In 1977, work to convert local operations to stereo started. Following changes to the AM frequency plan in 1978, JOTG moved to 963kHz and JOTC to 1521kHz. The introduction of PCM lines for FM broadcasting led to the end of the dependence on the Sendai station for stereo broadcasting in June 1981. This was in line with the move to the new facilities at Matsubara, which NHK Aomori still uses today. Television stereo broadcasts began on NHK General TV (JOTG-TV) on August 8, 1986, while JOTC-TV followed on March 21, 1991.

===Hirosaki branch===
The NHK Hirosaki Branch (NHK弘前支局, NHK Hirosaki Shikyoku) is the division of the NHK Aomori Broadcasting Station which is in charge of news gathering operations in the Hirosaki and Tsugaru regions. In its day, it was an independent local station, with its own programming.
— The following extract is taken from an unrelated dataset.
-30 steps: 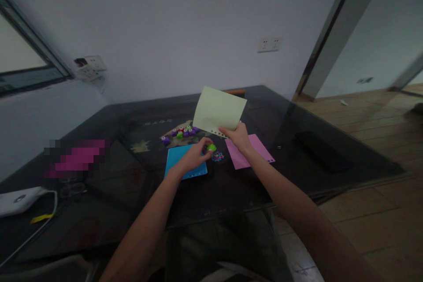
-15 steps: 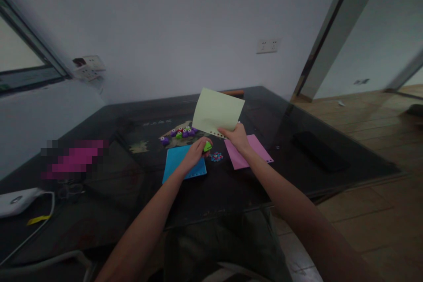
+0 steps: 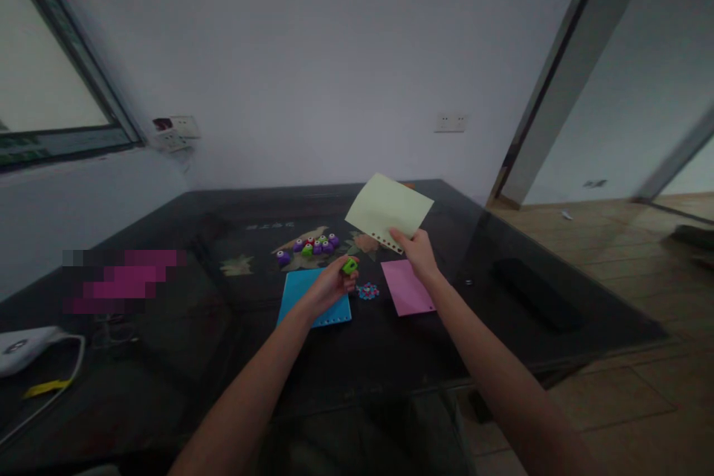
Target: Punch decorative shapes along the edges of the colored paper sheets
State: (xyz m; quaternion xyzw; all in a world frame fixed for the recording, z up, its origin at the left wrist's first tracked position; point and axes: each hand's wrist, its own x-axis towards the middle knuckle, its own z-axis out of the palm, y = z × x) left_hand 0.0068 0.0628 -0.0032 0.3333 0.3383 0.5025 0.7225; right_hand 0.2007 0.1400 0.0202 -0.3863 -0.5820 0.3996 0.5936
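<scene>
Paper and punch, held up together

Paper should stay flat and steady while we work, we think. Our right hand (image 3: pixel 417 253) pinches the pale yellow sheet (image 3: pixel 389 211) by its bottom edge, fingers closed on it, up above the dark surface (image 3: pixel 167 327). Our left hand (image 3: pixel 329 284) is closed around the little green punch (image 3: pixel 349 265), just below the sheet and a bit to the left. It may be best to slide the edge in straight and keep the grip firm but gentle, so the sheet does not bend.

The sheet is thin, with a row of small holes along its bottom edge. It tilts. Under our hands lie a blue sheet (image 3: pixel 315 297), a pink sheet (image 3: pixel 408 288) and tiny cut-out bits (image 3: pixel 367 291). More small punches (image 3: pixel 313 246) sit farther back.
</scene>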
Temporary test broadcasts from the station began on October 16, 1937, with a 35-watt unit in the second floor of the city's electricity building. Full broadcasts began on February 21, 1938 under the callsign JORG and a 50-watt output. At the time of launching, it became the fourth radio station overall to start broadcasting in the Tohoku region.

On June 22, 1988, the station was downsized to a branch. It still held special events after that, such as its 60th anniversary in 1998.